Exercise prompt ::
Please give back the listing below in full. Change nothing.
== The data
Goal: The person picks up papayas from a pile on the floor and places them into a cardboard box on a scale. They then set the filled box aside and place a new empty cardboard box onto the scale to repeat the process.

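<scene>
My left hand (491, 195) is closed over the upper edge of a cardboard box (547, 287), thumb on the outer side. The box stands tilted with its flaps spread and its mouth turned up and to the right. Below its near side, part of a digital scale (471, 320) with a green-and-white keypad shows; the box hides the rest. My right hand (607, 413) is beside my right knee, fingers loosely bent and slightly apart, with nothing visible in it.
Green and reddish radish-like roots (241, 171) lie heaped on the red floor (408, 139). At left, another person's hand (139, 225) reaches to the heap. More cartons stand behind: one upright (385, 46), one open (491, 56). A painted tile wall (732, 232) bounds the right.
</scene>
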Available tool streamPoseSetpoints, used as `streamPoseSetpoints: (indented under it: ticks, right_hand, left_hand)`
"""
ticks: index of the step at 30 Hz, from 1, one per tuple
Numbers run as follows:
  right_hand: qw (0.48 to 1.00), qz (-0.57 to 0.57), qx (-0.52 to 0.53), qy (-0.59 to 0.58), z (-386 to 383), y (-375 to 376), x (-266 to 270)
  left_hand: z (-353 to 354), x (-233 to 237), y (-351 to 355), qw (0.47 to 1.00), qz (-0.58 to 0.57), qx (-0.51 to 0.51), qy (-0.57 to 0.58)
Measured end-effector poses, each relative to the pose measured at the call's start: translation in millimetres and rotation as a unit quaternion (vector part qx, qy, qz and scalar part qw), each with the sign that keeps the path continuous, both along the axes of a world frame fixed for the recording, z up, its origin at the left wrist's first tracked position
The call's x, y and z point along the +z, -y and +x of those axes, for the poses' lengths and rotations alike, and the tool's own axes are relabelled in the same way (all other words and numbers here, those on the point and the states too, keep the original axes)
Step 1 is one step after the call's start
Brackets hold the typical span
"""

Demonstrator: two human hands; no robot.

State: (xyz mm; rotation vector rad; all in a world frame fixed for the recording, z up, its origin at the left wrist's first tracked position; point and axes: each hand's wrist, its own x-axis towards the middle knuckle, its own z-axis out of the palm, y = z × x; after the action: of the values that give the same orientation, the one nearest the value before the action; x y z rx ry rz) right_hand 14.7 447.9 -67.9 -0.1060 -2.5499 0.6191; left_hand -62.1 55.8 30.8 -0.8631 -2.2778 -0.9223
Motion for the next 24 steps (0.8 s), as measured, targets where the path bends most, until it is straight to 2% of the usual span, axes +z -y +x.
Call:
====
Task output ::
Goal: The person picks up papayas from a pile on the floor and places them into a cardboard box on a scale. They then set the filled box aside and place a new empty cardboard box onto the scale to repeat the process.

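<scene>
My left hand (491, 195) is closed over the upper edge of a cardboard box (547, 287), thumb on the outer side. The box stands tilted with its flaps spread and its mouth turned up and to the right. Below its near side, part of a digital scale (471, 320) with a green-and-white keypad shows; the box hides the rest. My right hand (607, 413) is beside my right knee, fingers loosely bent and slightly apart, with nothing visible in it.
Green and reddish radish-like roots (241, 171) lie heaped on the red floor (408, 139). At left, another person's hand (139, 225) reaches to the heap. More cartons stand behind: one upright (385, 46), one open (491, 56). A painted tile wall (732, 232) bounds the right.
</scene>
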Available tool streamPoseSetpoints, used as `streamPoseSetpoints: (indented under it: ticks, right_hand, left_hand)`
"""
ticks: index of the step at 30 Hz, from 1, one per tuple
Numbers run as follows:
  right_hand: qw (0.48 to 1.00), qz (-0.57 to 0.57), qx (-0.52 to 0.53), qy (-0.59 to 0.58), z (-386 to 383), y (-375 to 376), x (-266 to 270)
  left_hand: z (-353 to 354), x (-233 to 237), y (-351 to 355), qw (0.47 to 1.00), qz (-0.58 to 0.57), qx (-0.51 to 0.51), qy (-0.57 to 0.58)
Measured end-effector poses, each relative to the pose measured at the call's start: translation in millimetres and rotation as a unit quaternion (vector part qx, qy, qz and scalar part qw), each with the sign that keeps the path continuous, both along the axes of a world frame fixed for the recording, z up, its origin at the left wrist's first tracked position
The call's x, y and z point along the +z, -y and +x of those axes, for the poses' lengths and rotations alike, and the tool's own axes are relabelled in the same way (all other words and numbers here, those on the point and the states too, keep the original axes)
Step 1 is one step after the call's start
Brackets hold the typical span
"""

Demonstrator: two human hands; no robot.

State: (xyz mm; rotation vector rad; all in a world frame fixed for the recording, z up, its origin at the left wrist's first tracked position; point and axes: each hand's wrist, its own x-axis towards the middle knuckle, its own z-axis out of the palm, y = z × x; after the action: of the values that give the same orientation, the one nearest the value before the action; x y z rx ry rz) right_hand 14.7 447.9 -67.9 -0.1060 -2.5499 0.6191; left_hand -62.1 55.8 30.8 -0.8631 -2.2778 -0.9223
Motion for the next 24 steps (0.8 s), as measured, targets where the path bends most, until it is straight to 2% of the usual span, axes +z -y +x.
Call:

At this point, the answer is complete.